British tribunal rules China’s Xi has committed genocide against Uyghurs in Xinjiang
Global News
China dismissed the tribunal, which is headed by a British lawyer and has no powers of sanction or enforcement, as a "farce" being used by its enemies to spread lies.
An unofficial tribunal of lawyers and campaigners said Chinese President Xi Jinping bore primary responsibility for what it said was genocide, crimes against humanity and torture of Uyghurs and members of other minorities in the Xinjiang region.
China dismissed the tribunal, which is headed by British lawyer Geoffrey Nice and has no powers of sanction or enforcement, as a “farce” being used by its enemies to spread lies.
“The People’s Republic of China (PRC) has committed genocide, crimes against humanity and torture against Uyghur, Kazakh and other ethnic minority citizens in the north west region of China known as Xinjiang,” the British-based Uyghur Tribunal said on Thursday.
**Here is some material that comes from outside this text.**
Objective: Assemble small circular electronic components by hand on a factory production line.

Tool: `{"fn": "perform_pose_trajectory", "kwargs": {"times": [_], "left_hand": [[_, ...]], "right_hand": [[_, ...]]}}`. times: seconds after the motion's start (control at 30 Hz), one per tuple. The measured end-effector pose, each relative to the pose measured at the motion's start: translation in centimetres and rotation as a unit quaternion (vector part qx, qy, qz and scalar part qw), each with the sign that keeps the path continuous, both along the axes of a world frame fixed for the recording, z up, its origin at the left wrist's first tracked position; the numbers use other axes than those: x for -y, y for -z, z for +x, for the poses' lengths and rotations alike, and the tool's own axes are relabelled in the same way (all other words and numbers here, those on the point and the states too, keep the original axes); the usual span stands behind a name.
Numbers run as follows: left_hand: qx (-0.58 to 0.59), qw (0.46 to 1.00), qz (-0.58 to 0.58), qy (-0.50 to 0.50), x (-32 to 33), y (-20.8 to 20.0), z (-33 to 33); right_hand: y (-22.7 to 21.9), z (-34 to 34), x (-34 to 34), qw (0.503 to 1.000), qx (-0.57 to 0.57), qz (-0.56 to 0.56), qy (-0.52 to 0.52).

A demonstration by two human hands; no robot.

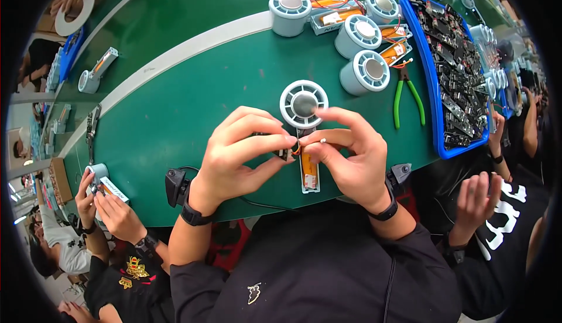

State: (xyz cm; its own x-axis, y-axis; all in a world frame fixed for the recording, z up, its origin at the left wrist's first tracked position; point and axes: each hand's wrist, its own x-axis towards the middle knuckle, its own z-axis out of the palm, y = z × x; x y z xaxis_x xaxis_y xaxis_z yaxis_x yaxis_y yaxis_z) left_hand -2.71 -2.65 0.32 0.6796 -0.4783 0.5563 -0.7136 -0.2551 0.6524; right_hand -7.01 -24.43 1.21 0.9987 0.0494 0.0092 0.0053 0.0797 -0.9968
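A light-blue handheld fan (304, 104) lies in front of me, its round head pointing away and its handle towards me. An orange battery (309, 168) sits in the open handle. Over that handle, my left hand (231, 153) is closed on a small black circuit board (284, 154), mostly hidden by the fingers. My right hand (354, 156) pinches thin wires (297, 148) beside the board with thumb and fingers, its index finger raised over the fan head. A small white connector (323, 140) shows at the right fingertips.
Several similar fans (364, 72) with orange batteries stand at the back. Green-handled cutters (408, 98) lie right of them, beside a blue tray (436, 118) full of black boards. A black cable (263, 204) runs along the near edge. Co-workers sit on both sides.
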Motion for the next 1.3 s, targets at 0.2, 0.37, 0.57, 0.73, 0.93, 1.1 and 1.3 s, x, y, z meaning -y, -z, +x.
{"fn": "perform_pose_trajectory", "kwargs": {"times": [0.2, 0.37, 0.57, 0.73, 0.93, 1.1, 1.3], "left_hand": [[-0.008, 1.000, 0.011, 0.002, 0.7, 0.1, -0.4], [-0.015, 1.000, 0.013, -0.020, 0.9, 0.1, -0.5], [-0.005, 1.000, 0.019, -0.004, 0.9, 0.2, -0.7], [-0.009, 1.000, 0.019, -0.015, 1.2, 0.3, -1.1], [0.019, 1.000, 0.013, -0.013, 1.3, -0.3, -1.0], [0.020, 0.998, 0.048, -0.044, 1.0, -0.8, -2.5], [0.002, 0.998, 0.049, -0.047, 0.3, -0.6, -3.3]], "right_hand": [[1.3, 0.7, 0.2, 0.988, 0.139, -0.069, -0.005], [1.3, 1.2, 0.8, 0.962, 0.226, -0.152, -0.012], [1.5, 1.6, 1.6, 0.940, 0.269, -0.207, -0.014], [1.2, 1.9, 1.2, 0.886, 0.350, -0.303, -0.005], [-0.4, 1.7, 1.4, 0.869, 0.376, -0.316, -0.056], [0.9, 0.9, 1.7, 0.877, 0.392, -0.269, -0.073], [-0.6, 1.1, 3.2, 0.902, 0.345, -0.218, -0.141]]}}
“The Tribunal is satisfied that President Xi Jinping … and other very senior officials in the PRC and CCP (Chinese Communist Party) bear primary responsibility for acts that have occurred in Xinjiang.”
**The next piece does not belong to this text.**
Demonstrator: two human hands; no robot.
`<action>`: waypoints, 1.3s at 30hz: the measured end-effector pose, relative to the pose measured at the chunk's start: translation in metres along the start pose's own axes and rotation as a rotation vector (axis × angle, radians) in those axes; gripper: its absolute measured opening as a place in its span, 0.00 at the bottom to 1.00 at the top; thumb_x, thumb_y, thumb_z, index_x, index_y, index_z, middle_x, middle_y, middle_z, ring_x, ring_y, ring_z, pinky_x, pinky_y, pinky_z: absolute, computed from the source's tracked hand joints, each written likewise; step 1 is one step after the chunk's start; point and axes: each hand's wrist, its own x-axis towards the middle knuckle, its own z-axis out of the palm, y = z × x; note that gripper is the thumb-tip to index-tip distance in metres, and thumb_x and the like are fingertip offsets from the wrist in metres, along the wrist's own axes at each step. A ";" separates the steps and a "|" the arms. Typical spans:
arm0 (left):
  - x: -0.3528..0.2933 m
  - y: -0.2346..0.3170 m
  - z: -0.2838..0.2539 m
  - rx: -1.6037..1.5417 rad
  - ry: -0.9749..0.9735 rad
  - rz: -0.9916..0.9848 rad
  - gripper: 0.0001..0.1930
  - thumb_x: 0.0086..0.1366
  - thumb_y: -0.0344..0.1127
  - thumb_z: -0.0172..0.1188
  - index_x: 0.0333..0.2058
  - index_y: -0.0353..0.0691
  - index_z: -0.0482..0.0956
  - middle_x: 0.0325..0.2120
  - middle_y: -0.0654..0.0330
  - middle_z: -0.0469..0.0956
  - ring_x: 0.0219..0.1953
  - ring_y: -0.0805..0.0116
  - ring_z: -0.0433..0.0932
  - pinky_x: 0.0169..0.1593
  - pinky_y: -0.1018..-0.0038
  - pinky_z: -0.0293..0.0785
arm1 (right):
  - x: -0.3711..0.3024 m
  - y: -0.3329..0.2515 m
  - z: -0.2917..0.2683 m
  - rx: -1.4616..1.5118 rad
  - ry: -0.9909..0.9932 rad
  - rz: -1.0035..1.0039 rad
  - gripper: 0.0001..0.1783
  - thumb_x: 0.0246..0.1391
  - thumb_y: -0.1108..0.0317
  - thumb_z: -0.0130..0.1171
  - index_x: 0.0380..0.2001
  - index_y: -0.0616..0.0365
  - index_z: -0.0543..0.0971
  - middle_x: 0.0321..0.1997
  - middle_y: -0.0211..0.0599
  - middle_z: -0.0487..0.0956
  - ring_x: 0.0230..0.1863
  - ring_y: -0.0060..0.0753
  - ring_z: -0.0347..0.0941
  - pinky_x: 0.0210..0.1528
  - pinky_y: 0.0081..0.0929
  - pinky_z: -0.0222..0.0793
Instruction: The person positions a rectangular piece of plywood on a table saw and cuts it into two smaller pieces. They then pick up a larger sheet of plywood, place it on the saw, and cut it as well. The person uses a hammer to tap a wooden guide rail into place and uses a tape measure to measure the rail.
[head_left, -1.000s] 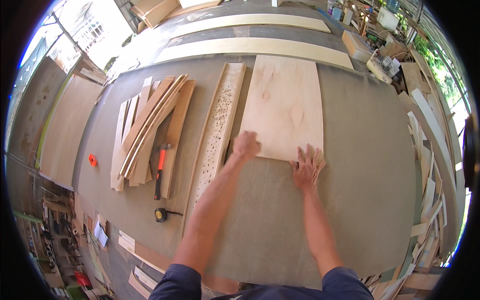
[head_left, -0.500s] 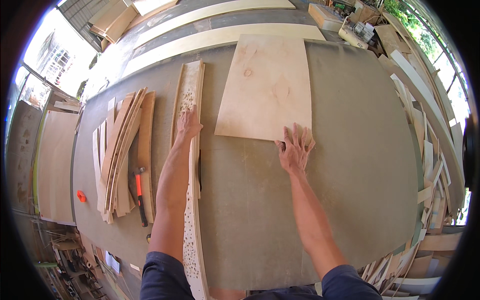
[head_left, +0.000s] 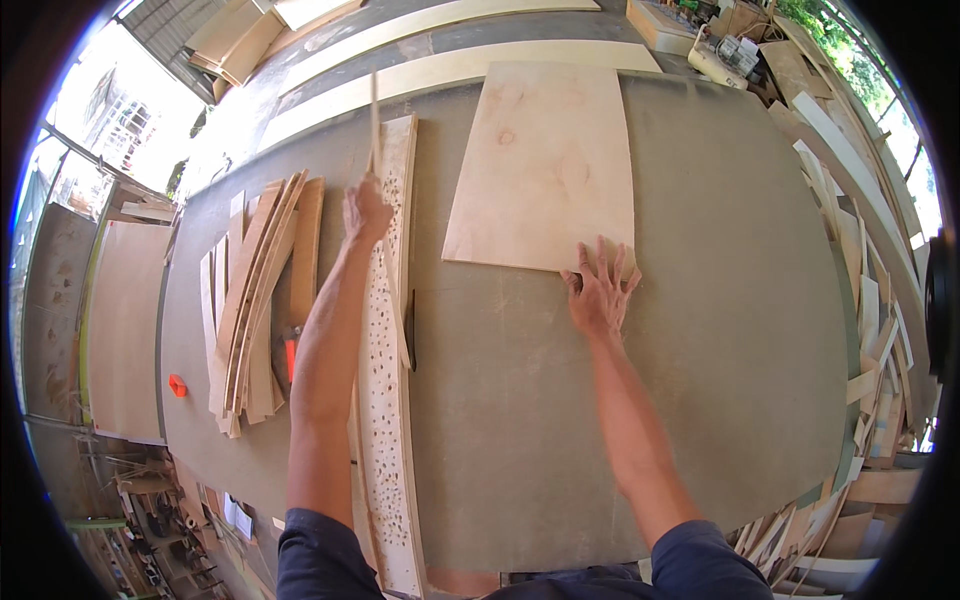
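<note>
My left hand (head_left: 366, 212) is closed around a thin wooden strip (head_left: 375, 125), whose far end sticks up past the fingers. The strip is tilted and appears raised over a long, narrow board (head_left: 386, 430) dotted with small dark holes or specks. My right hand (head_left: 603, 298) lies with spread fingers on the near right corner of a pale plywood panel (head_left: 545, 165), holding nothing. The panel rests flat on the grey-brown worktable (head_left: 730, 300). My left forearm hides part of the dotted board's left side.
Left of my forearm lies a pile of wooden strips (head_left: 250, 290), with part of an orange-handled hammer (head_left: 291, 358) beside it. A small orange object (head_left: 178, 385) sits near the table's left edge. Offcuts (head_left: 868, 330) crowd the right side. Long pale boards (head_left: 450, 68) lie beyond the table.
My left hand has gripped a thin strip and lifted it off the dotted board, uncovering more of its surface. My right hand stays at the panel's corner. The view has shifted slightly.
</note>
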 end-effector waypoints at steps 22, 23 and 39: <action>-0.378 -0.180 -0.088 0.277 -0.141 -0.405 0.17 0.58 0.29 0.62 0.47 0.42 0.82 0.36 0.45 0.85 0.42 0.40 0.83 0.47 0.51 0.79 | -0.017 0.029 -0.004 -0.144 -0.056 -0.114 0.34 0.72 0.41 0.40 0.74 0.43 0.63 0.81 0.27 0.56 0.82 0.46 0.43 0.74 0.69 0.43; -0.391 -0.171 -0.091 0.196 -0.130 -0.382 0.17 0.57 0.29 0.64 0.47 0.41 0.82 0.37 0.45 0.85 0.42 0.40 0.83 0.47 0.51 0.79 | -0.021 0.038 -0.006 -0.149 -0.057 -0.122 0.34 0.72 0.42 0.40 0.74 0.46 0.64 0.81 0.27 0.56 0.81 0.46 0.44 0.74 0.69 0.45; -0.578 0.114 -0.036 -0.664 0.102 -0.461 0.11 0.65 0.35 0.67 0.40 0.34 0.86 0.33 0.53 0.87 0.37 0.66 0.86 0.42 0.70 0.80 | 0.055 -0.012 -0.007 -0.172 -0.208 -0.209 0.47 0.65 0.30 0.44 0.75 0.51 0.58 0.82 0.42 0.50 0.83 0.45 0.37 0.74 0.80 0.30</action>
The World Uyghur Congress (WUC), which represents the interests of the mostly Muslim Uyghurs in Xinjiang and around the world, asked Nice in 2020 to set up an independent tribunal to investigate accusations of abuse in Xinjiang.
Some foreign lawmakers and parliaments, as well as the U.S. secretaries of state in both the Biden and Trump administrations, have labelled the treatment of Uyghurs as genocide.
But China vehemently denies that.
In a statement on Thursday, its foreign ministry dismissed the WUC as a separatist organization under the control and funding of anti-China forces in the United States and the West.